#### Listed records
↓

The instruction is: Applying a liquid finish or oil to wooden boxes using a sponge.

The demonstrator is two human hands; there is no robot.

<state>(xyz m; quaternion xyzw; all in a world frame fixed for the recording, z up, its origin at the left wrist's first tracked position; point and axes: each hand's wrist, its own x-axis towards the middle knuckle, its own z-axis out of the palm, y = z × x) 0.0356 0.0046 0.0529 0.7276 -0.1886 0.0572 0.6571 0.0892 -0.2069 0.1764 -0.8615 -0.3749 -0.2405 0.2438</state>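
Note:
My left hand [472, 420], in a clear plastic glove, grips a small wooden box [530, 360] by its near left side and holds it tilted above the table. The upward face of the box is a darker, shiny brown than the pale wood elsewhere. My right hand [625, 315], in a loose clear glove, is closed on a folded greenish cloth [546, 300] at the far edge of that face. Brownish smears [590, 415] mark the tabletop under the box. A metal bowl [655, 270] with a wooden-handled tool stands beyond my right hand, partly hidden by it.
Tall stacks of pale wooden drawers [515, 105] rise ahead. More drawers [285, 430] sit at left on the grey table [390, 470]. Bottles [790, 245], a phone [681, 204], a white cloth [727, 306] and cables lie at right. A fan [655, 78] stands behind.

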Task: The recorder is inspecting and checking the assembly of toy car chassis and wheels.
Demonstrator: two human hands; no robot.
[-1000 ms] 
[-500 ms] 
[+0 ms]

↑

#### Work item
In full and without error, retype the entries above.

#### Expected output
The instruction is: Applying a liquid finish or oil to wooden boxes using a sponge.

The demonstrator is two human hands; there is no robot.

<state>(xyz m; quaternion xyzw; all in a world frame fixed for the recording, z up, its origin at the left wrist's first tracked position; point and axes: each hand's wrist, its own x-axis towards the middle knuckle, its own z-axis out of the palm, y = z × x) 0.0356 0.0046 0.0529 0.7276 -0.1886 0.0572 0.6571 0.0892 -0.2069 0.1764 -0.8615 -0.3749 -0.2405 0.2438</state>
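Note:
My left hand [472, 420], in a clear plastic glove, grips a small wooden box [530, 360] by its near left side and holds it tilted above the table. The upward face of the box is a darker, shiny brown than the pale wood elsewhere. My right hand [625, 315], in a loose clear glove, is closed on a folded greenish cloth [546, 300] at the far edge of that face. Brownish smears [590, 415] mark the tabletop under the box. A metal bowl [655, 270] with a wooden-handled tool stands beyond my right hand, partly hidden by it.
Tall stacks of pale wooden drawers [515, 105] rise ahead. More drawers [285, 430] sit at left on the grey table [390, 470]. Bottles [790, 245], a phone [681, 204], a white cloth [727, 306] and cables lie at right. A fan [655, 78] stands behind.
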
Task: The recorder is inspecting and checking the assembly of toy car chassis and wheels.
Demonstrator: two human hands; no robot.
[-1000 ms] 
[-500 ms] 
[+0 ms]

Further output is not needed for this exercise.